A criança é só entusiasmo. Queria o troco em moedas para encher os três cofres de brinquedo. "Um deles é do Hulk", fala o menino agradecido para Raul. O movimento na loja prossegue naquela tarde. Uma menina leva brinquedo. Tem quem passe pra comprar uma máscara contra covid-19. Outro comprador defende o comércio de rua e faz questão de levar a revista "A Saga do Superman Vol.11". 

“Nunca tinha entrado numa banca. Entrei no escuro total”, relembra José Raul
Legenda: “Nunca tinha entrado numa banca. Entrei no escuro total”, relembra José Raul
Foto: Kid Júnior

Raul aplaude a iniciativa das escolas de incluir revistas no material escolar das crianças. Importante demais o incentivo, argumenta. “Olha, (aponta para o celular que grava a entrevista) alguns pais estão entendo que isso isso aí não seria o ideal para uma criança”, descreve. 

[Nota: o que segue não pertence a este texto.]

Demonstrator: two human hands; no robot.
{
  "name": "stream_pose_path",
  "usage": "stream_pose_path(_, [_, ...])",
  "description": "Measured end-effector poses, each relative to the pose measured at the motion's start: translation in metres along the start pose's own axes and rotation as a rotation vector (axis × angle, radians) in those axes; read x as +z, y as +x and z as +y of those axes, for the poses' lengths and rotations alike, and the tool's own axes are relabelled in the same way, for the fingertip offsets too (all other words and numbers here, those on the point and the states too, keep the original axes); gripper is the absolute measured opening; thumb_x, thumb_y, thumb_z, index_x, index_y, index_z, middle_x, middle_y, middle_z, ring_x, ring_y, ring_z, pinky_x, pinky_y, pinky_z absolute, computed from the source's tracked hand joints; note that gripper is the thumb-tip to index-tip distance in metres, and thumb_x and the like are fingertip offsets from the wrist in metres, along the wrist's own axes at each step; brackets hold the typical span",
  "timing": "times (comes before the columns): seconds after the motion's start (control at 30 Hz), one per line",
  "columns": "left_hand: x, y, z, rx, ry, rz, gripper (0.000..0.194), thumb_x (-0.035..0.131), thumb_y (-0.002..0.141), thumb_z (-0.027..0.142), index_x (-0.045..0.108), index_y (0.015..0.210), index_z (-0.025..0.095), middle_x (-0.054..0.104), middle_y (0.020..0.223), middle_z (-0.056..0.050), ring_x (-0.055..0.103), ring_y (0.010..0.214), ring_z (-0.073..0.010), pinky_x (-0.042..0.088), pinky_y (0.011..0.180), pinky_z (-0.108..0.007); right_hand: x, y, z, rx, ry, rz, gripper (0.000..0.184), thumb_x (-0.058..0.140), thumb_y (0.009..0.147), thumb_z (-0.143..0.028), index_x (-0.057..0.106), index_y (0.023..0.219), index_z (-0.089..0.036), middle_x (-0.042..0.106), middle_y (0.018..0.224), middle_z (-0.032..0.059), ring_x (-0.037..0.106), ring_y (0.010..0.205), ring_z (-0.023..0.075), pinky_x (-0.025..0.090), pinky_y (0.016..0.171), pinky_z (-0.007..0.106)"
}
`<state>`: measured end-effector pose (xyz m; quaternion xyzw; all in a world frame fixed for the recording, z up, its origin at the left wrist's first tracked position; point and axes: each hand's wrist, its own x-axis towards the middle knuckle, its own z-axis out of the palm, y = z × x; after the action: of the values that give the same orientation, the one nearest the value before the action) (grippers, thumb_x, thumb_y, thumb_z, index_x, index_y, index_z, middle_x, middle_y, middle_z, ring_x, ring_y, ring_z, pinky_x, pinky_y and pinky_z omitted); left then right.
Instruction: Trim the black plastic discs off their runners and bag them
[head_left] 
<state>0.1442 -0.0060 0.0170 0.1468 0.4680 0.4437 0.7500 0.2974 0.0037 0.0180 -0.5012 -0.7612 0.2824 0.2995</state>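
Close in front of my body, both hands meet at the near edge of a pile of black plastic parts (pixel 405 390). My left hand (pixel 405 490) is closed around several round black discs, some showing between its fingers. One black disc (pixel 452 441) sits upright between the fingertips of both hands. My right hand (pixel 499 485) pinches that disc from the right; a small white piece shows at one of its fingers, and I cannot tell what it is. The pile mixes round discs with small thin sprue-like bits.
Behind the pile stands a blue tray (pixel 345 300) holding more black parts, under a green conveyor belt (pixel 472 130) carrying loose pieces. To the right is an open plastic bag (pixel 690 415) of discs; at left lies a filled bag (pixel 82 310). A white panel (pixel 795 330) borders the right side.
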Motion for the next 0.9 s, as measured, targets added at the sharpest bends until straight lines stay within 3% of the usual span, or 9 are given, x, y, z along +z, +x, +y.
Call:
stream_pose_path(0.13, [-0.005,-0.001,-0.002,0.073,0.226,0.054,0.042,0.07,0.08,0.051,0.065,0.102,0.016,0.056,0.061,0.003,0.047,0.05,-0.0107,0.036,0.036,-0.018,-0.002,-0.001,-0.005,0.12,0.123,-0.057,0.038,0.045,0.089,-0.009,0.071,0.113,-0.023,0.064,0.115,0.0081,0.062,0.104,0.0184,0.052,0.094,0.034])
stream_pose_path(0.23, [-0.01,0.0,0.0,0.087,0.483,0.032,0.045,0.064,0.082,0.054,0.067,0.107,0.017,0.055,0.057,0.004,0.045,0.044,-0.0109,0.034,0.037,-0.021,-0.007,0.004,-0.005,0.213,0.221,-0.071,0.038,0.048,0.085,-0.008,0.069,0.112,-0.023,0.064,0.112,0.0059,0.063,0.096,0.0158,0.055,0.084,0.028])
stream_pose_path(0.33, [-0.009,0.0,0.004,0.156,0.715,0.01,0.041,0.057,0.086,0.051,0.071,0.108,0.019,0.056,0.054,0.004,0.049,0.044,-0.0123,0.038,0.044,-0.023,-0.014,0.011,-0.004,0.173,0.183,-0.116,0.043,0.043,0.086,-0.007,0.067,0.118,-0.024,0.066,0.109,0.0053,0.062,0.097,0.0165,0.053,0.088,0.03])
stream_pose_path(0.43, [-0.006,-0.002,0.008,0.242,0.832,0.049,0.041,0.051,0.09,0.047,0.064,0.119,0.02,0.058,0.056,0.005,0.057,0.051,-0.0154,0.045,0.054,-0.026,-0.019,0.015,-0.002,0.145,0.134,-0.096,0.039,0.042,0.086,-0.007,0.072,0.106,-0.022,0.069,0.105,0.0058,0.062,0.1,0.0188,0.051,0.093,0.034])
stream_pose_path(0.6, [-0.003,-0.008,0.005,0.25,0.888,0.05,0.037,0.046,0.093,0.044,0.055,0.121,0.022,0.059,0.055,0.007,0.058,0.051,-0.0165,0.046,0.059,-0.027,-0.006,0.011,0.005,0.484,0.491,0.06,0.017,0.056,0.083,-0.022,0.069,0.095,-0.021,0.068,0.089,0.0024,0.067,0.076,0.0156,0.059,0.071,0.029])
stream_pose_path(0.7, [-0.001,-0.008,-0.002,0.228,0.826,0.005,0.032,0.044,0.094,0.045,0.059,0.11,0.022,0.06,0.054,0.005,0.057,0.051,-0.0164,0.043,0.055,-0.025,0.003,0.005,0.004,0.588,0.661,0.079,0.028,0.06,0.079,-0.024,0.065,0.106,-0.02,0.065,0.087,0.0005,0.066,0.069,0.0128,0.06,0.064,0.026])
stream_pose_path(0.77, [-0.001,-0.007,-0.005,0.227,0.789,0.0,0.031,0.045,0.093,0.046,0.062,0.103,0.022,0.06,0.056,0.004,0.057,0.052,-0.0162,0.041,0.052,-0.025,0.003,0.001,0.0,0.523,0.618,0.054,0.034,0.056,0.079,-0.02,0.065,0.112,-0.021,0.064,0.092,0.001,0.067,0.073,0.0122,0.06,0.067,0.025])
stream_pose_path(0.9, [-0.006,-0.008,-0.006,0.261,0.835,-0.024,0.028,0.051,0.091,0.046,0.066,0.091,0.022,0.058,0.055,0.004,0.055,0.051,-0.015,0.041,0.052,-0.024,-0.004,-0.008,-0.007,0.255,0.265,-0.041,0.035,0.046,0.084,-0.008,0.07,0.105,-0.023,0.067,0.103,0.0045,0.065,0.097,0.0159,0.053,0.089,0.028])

Mesmo sem o volume de vendas de outrora, o comerciante argumenta que muitos pais levam os filhos para iniciar a leitura com os gibis infantis. “Vejo a briga deles (os pais) Isso aí, até os adultos perdem o controle. A cabeça explode. A maioria não aguenta tudo. É muita informação e tem hora que você se perde”, observa quanto aos possíveis malefícios dos smartphones.  

José Raul lamenta a insegurança e o esvaziamento das pessoas nas ruas. Desde que comprou a banca, só fechou um único dia do ano que é a Sexta Feira da Paixão. Uma senhora chega no balcão e pede para trocar uma nota de R$ 20. O objetivo é facilitar o pagamento da passagem do ônibus. “Deus pague o Senhor”, fala para o veterano jornaleiro.